## AIM OF THE EXERCISE:
Write out exactly the lines of the entries below from the one holding "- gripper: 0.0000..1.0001" to the one holding "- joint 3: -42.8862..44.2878", inclusive, and leave out all other lines.

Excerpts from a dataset
Segment Open

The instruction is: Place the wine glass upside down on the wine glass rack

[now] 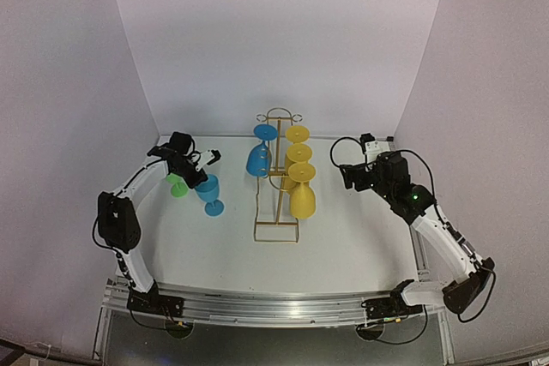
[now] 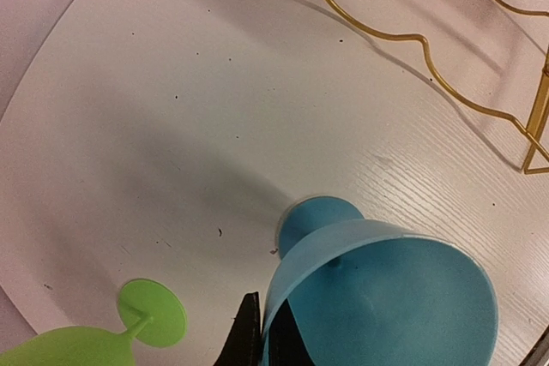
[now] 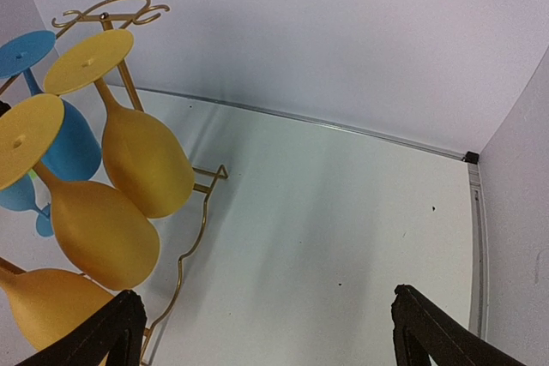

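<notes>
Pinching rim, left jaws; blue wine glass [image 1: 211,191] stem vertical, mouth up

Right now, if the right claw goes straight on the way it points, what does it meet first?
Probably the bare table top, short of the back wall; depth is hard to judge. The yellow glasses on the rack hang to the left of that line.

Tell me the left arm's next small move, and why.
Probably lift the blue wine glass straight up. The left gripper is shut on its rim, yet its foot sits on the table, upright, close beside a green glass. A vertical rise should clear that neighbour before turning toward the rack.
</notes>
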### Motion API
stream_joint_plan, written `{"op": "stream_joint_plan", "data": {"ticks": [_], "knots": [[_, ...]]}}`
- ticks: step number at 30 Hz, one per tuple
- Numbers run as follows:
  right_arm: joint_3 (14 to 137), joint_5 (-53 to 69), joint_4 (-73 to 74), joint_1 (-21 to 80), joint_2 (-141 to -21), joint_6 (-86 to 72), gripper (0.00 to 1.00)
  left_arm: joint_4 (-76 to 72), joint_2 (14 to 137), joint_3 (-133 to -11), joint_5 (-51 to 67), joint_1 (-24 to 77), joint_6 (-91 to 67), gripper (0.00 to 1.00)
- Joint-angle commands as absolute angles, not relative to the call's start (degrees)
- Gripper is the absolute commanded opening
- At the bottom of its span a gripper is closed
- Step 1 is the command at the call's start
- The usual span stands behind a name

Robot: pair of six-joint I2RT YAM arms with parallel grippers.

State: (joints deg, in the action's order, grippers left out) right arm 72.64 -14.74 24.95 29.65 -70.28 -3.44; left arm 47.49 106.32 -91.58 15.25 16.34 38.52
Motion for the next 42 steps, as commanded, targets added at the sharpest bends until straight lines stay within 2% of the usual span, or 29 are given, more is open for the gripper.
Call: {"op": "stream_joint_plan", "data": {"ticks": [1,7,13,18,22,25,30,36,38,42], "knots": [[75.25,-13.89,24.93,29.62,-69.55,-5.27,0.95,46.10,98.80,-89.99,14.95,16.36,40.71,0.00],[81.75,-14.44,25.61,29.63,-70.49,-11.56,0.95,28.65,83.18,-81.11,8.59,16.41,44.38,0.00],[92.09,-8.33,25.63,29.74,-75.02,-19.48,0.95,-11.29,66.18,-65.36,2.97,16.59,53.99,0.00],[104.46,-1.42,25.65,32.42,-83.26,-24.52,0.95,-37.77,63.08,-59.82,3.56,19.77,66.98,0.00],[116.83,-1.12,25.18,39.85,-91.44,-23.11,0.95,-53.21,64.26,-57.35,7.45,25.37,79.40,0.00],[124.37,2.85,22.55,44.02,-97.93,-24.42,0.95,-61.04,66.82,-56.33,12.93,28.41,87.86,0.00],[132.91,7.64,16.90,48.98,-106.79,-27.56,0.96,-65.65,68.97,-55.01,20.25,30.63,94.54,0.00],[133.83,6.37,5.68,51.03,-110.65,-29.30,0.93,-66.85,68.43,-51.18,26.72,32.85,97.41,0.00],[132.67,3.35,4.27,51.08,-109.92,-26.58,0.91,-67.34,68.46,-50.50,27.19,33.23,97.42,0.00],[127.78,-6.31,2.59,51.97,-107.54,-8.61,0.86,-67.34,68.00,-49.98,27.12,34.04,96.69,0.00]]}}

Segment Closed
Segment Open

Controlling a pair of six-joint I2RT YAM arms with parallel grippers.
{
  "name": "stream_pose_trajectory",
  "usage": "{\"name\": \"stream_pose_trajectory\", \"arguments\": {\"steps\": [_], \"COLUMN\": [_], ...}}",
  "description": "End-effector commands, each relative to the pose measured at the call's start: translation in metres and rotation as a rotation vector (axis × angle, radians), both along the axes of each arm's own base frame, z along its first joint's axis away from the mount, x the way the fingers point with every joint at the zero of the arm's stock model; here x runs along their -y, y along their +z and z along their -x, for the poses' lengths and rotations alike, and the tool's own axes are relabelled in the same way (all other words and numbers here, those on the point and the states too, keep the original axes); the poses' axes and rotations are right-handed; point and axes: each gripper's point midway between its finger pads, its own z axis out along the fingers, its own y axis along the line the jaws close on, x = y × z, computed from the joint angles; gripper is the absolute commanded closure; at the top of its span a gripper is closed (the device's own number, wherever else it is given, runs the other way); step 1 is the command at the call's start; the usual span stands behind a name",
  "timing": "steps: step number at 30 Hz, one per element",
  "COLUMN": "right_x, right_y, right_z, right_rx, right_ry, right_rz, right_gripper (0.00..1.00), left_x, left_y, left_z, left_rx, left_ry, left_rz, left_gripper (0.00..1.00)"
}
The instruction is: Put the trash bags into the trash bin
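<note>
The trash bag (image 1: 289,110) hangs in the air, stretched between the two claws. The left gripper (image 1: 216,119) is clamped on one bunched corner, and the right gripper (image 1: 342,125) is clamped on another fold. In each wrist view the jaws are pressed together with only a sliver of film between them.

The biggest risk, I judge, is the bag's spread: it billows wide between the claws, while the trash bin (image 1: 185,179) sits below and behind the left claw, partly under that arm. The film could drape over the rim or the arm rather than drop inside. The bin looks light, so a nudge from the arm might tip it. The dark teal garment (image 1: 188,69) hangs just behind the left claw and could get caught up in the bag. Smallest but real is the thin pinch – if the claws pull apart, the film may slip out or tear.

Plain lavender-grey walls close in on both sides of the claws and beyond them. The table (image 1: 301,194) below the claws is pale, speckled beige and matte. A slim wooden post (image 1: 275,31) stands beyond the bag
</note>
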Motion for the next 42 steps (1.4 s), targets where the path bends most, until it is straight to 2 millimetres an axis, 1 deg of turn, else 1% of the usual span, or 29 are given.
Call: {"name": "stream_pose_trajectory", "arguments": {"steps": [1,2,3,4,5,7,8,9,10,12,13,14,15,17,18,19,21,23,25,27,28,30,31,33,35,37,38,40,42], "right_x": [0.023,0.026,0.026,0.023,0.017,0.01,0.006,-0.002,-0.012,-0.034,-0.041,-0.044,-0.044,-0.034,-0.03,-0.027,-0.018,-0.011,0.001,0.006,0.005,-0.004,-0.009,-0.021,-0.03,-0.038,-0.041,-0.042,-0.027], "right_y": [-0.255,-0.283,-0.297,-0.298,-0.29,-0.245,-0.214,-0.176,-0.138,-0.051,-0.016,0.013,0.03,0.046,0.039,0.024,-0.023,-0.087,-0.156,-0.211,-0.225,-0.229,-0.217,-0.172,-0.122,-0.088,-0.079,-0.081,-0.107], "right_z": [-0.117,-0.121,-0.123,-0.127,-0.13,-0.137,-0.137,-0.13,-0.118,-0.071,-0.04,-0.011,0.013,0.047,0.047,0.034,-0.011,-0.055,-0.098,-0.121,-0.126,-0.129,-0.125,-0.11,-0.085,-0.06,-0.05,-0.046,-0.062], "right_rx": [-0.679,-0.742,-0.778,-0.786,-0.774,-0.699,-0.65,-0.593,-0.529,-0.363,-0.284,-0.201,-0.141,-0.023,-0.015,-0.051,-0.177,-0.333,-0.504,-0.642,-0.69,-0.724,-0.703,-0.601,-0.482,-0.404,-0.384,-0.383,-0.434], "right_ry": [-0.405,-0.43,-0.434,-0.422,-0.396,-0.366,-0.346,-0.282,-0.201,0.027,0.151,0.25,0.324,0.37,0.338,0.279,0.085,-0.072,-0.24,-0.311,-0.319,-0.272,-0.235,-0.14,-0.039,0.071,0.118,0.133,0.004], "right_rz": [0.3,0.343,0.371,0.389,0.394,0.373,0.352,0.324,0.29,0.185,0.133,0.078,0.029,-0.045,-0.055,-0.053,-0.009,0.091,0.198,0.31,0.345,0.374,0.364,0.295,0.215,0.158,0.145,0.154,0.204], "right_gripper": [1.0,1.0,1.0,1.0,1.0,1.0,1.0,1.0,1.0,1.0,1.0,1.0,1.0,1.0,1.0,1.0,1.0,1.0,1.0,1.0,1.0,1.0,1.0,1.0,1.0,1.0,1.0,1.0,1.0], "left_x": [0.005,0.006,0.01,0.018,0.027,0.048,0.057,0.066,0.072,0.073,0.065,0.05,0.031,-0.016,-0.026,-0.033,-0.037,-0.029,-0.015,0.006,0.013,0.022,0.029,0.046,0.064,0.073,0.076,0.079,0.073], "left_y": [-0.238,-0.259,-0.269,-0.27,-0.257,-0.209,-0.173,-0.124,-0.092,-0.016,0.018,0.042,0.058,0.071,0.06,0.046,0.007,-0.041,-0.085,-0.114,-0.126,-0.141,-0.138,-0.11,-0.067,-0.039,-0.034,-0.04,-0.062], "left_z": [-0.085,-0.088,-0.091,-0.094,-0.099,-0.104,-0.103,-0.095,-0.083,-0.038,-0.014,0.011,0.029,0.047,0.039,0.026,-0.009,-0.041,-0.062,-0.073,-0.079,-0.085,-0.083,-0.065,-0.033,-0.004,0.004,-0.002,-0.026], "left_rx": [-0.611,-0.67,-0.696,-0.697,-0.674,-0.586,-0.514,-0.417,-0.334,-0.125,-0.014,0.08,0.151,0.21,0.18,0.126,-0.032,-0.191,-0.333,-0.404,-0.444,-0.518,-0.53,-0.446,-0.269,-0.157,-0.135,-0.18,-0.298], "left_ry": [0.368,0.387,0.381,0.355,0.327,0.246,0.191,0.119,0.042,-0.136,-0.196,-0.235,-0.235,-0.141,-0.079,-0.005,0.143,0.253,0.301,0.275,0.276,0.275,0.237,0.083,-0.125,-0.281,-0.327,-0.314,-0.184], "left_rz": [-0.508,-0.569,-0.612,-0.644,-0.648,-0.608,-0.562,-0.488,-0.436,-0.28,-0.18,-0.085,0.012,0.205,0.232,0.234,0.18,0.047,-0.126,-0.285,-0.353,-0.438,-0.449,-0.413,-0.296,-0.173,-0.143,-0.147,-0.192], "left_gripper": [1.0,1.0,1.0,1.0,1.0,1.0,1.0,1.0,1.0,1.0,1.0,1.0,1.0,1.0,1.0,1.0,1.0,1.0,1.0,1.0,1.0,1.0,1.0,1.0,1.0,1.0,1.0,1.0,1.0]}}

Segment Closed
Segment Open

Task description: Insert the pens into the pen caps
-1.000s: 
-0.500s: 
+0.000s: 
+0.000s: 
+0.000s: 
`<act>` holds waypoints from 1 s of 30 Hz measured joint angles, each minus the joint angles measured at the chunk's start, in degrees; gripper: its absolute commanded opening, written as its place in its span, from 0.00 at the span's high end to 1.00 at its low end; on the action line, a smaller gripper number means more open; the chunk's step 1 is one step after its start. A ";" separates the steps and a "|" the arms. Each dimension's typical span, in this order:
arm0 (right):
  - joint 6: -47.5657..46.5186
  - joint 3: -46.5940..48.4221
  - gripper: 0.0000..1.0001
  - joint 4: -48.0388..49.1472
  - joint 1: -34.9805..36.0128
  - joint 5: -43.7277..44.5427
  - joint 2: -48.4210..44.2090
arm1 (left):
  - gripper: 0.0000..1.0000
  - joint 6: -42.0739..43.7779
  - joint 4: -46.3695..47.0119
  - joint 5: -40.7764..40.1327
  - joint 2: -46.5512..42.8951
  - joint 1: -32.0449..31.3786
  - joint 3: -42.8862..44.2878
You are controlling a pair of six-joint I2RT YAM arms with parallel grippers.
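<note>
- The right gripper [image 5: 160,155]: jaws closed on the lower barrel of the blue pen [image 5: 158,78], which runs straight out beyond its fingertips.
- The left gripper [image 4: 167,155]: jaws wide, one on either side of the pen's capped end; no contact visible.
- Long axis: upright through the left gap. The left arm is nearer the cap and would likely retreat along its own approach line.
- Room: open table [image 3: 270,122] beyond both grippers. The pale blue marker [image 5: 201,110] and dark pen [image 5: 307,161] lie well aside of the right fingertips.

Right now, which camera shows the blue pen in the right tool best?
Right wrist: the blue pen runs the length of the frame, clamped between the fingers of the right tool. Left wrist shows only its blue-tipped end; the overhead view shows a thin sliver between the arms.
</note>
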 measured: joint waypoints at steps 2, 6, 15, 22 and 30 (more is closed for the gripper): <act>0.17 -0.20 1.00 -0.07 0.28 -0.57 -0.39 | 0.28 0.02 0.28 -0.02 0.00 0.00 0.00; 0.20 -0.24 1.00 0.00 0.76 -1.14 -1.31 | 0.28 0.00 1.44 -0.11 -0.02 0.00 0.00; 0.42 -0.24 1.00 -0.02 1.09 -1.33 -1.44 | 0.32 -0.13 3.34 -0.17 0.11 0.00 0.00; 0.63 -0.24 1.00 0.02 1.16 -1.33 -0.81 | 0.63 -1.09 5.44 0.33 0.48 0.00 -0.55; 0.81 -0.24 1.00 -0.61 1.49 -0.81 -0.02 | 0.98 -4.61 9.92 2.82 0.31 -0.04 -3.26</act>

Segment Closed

## THE COMPLETED TASK:
  - gripper: 0.0000..1.0001
  - joint 4: -48.0388..49.1472
  - joint 1: -34.9805..36.0128
  - joint 5: -43.7277..44.5427
  - joint 2: -48.4210..44.2090
arm1 (left):
  - gripper: 0.0000..1.0000
  - joint 6: -42.0739..43.7779
  - joint 4: -46.3695..47.0119
  - joint 5: -40.7764..40.1327
  - joint 2: -46.5512..42.8951
  - joint 1: -32.0449..31.3786
  - joint 3: -42.8862..44.2878

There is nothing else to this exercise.